I encountered this many times over the past couple of days haha. I then have to explain that previous AIs, like those in chess largely used brute force computation to simulate each move, while these AIs "actually learn, similar to our brain". Probably not the most scientific explanation, but I feel your sentiment.
They are using Monte Carlo Methods for looking around, more like a tiny sampling, it's an incomprehensibly large space. They have both value and policy (deep) neural nets. Train one to get the sense of good/bad individual board states (value) and one to get the sense of good/bad trajectories (policy, evaluates chains of moves).
Chess has a fairly straight forward ranking of pieces, fairly well established ranking of piece power. A knight is more or less always a knight.
Go, you kinda make up your "pieces" from scratch and there isn't any single common ranking. This makes the problem of even evaluating the board difficult (value), which is a sub step of making your higher plans (policy).
The output of the two dNN help cut off, or prevent the sampling of the bad game states and encourage looking into the fruitful areas.
Well, it's a bit more complicated than that. Neither chess engines nor go engines use brute-force (that is, exhaustive search). Although go does have a much higher branching factor and that does affect the search algorithm used, the biggest challenge is being able to write good evaluation and move-guessing heuristics.
Go is a lot more psychological and emotional than playing tic-tac-toe. Its a strategy game, which undecided outcomes, where ones style and vision changes how you play and see the game.

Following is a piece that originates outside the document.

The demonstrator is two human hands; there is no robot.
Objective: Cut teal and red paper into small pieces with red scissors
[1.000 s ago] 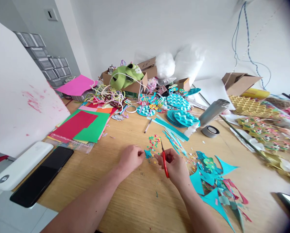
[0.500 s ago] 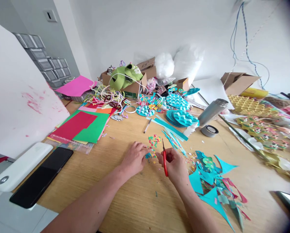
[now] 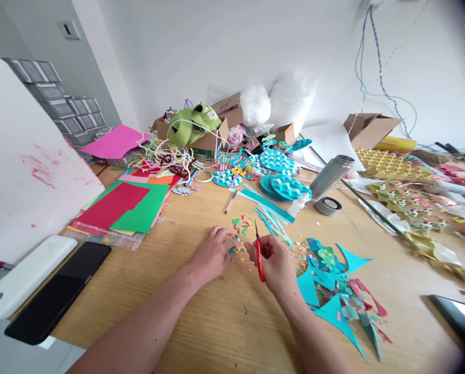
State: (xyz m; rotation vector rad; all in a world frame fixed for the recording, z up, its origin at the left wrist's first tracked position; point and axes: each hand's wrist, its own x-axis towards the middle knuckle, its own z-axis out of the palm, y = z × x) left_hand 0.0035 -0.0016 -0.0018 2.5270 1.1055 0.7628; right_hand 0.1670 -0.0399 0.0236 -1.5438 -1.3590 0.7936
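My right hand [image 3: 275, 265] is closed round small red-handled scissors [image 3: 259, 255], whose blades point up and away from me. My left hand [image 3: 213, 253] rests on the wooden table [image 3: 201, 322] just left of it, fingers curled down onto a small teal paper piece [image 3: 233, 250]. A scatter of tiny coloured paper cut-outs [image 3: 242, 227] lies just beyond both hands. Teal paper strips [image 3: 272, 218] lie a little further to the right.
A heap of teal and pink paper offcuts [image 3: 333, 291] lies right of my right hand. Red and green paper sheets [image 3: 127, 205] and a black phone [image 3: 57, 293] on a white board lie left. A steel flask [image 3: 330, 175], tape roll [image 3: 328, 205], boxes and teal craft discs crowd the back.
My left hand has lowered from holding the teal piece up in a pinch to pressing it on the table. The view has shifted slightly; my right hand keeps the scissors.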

The computer was able to overcome the computational difficulty humans compensated with abstractions and strategic concepts. We still use those to understand whats going on in the game, but the computer is oblivious to them and only uses a tactical view of it.
To me, "creative" is not the right word. Maybe try "intuitive".
As Radim says, of course, the intuition is only relevant when logic fails. However, no computer, including AlphaGo, has sufficient processing power to take the logic-only approach to the, uh, logical extreme (more board states than atoms in the universe, etc etc).
So both humans and computers play by a combination of logic and intuition. Surely Lee Sedol must be incredibly good at both. Perhaps AlphaGo is better than Lee Sedol at the logic part (or perhaps not, but just suppose for the sake of argument).
In this light, what is interesting is that AlphaGo is sufficiently good at intuition, a domain we might have considered uniquely human[0], to complement its ferocious logical power.
[0] I find it foolish to consider anything uniquely human, but a humanist essentialist might make such a claim.
The other interesting bit is the combination, the intuition guiding (and evaluating the results of) the logical searching.
I'm still holding out for the discovery of a proof of winning strategy like other combinatorial games. That to me is the logical extreme, not magic evaluation of all states. There are two interesting books on analyzing Go with combinatorial game theory, they found a neat system of scoring in the endgame and can create example boards with one best move that can be found by mechanically applying their system but stumps 9p players (who use whatever systems).
It's a creative game only to the degree your logic (reading) is not strong enough :)
I mean, deep down, Go is a perfect-information-zero-sum-discrete-2-player game.